İkinci kuşak ise 1968'de George Romero ile ortaya çıktı. 60'lı yıllar, soğuk savaşın ayyuka çıktığı bir dönemdir. Ve sürekli patlak vermesi beklenen bir dünya savaşı ve yok oluş tehdidinin kaygısı ile şekillenmişti. İşte toplumsal şuuraltının derinliklerinde yeşeren bu kaygılar 'Zombi'nin doğasını değişime uğratmıştı. Romero, 'pis kokulular' olarak adlandırdı onları ve insan eti yeme özelliği eklendi yapılarına. Kapitalizmin bir metaforuna dönüşmüşlerdi artık. Sorgulamayan, heveslerinin peşinde şuursuzca koşan, duyguları nasırlaşmış ve sistemin kölesi hâline gelmiş insanın metaforuydu artık o. Bu dönüşümle birlikte asıl çıkışını yaptı zombiler. İnsanın kendi doğasına yabancılaşarak insanlıktan çıkmasının hikâyesine dönüştü. Romero'nun zombi filmlerinde, Bethoven'in insanlık senfonisini sıklıkla kullandığını görürüz. Çürüme ve kokuşma (...) nihayetinde insani bilincin yitişi: şeyleşme.

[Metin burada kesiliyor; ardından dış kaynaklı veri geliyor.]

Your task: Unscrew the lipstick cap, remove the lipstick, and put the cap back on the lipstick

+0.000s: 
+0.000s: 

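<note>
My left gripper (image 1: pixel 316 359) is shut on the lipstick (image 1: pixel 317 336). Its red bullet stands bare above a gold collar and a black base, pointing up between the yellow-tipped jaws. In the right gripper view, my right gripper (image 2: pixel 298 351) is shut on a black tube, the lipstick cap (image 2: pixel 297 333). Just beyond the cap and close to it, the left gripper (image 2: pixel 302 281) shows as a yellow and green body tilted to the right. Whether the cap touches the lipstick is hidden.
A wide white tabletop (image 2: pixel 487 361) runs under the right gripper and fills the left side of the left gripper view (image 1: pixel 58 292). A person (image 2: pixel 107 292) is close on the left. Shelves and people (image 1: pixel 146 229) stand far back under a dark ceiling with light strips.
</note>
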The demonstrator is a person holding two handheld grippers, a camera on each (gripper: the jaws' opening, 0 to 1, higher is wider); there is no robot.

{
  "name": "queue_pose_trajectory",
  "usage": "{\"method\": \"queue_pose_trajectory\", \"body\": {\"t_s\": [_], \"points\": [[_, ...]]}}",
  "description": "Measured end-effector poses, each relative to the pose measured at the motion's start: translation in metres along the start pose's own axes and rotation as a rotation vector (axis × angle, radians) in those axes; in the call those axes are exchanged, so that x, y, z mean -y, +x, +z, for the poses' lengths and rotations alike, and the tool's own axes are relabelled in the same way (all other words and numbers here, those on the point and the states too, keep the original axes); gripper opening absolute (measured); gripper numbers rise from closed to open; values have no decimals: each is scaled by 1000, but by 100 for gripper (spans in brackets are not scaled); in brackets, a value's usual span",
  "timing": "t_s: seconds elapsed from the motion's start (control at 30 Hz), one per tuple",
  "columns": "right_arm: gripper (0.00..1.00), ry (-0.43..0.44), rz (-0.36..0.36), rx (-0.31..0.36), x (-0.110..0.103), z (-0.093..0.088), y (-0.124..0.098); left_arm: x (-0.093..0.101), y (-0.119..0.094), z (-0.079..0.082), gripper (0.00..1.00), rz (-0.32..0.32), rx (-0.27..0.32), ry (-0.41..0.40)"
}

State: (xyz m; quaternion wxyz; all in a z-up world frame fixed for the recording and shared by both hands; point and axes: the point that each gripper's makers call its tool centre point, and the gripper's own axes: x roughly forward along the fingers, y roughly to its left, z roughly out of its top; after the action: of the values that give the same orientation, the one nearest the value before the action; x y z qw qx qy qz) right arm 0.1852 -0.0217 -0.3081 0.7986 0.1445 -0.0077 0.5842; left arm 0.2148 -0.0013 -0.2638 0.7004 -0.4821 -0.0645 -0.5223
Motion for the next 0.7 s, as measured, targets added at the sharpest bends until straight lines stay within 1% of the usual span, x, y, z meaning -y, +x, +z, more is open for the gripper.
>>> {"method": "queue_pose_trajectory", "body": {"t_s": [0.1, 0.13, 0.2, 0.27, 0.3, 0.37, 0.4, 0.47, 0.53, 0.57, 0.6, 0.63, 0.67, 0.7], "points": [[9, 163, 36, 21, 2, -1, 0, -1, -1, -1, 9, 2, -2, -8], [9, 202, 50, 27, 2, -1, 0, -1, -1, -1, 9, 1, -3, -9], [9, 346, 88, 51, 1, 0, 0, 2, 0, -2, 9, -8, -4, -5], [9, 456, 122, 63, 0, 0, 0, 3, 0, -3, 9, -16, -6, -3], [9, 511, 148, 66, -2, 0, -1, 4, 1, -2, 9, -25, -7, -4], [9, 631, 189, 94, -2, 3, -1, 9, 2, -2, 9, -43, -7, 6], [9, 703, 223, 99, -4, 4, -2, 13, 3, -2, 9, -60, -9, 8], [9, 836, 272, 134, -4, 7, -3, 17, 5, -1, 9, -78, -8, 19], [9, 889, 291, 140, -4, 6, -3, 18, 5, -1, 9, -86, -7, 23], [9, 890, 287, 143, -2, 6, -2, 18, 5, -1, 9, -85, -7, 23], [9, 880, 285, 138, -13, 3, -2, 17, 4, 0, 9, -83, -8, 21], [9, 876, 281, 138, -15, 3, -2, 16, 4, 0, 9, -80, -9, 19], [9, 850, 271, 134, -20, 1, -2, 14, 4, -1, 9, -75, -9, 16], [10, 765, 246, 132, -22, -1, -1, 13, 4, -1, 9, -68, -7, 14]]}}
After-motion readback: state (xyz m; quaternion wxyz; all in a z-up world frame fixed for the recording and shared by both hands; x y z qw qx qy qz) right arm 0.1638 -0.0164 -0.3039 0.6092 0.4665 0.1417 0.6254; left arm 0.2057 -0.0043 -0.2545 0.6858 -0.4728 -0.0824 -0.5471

Bilimsel bir nedene bağlanıp viral bir salgına dönüşmesi de post-romero dönemde meydana geldi. Kurgu artık zombi virüsü ile enfekte olan insanlarla dolu kıyamet sonrası dünyada sağ kalan bir avuç insanın yaşam savaşına dönüştü.

Zombi, dünyadaki kökten kötülüğün bir simgesi hâline gelmişti bu eklenen yeni özellikle birlikte. Romero'nun hantal, ağır hareket eden ve sadece beyin yiyen mezar kaçkını zombilerinin yerini, çevik ve hızla koşup kurbanının üstüne kaplan gibi atlayan zombiler aldı...

Bize 20. yy sonrasında yaşadığımız toplumsal değişimi bu üç kuşak gayet güzel anlatır. Artık azimli bir hayatta kalma mücadelesindeyiz. Zombileşmemek için verilen bir savaşın ortasında.

Post-modernizmden post-mortemizme​


Bir popüler kültür kültü olarak zombilerin, şuur altının derinliklerinde karşılığı o kadar güçlü ki modası bir türlü geçmek bilmiyor. Mutasyona uğruyor ama asla demode olmuyor. Zombi bankalar ve şirketler, ekonomi literatürüne çoktan girdi. Zombi yürüyüşleri, dünyada 2003 yılından beri gittikçe popülerlik kazanan hatta Türkiye'de de yapılan bir etkinlik. Korkularımızı gıdıklayan hatta şu anki hayat tarzımızın sinir uçlarına dokunan bir konu bu. Post modernizm yeni yüzyılla birlikte tarihe karıştı ve artık başka bir ''post'' ile karşı karşıyayız: Post-mortemizm.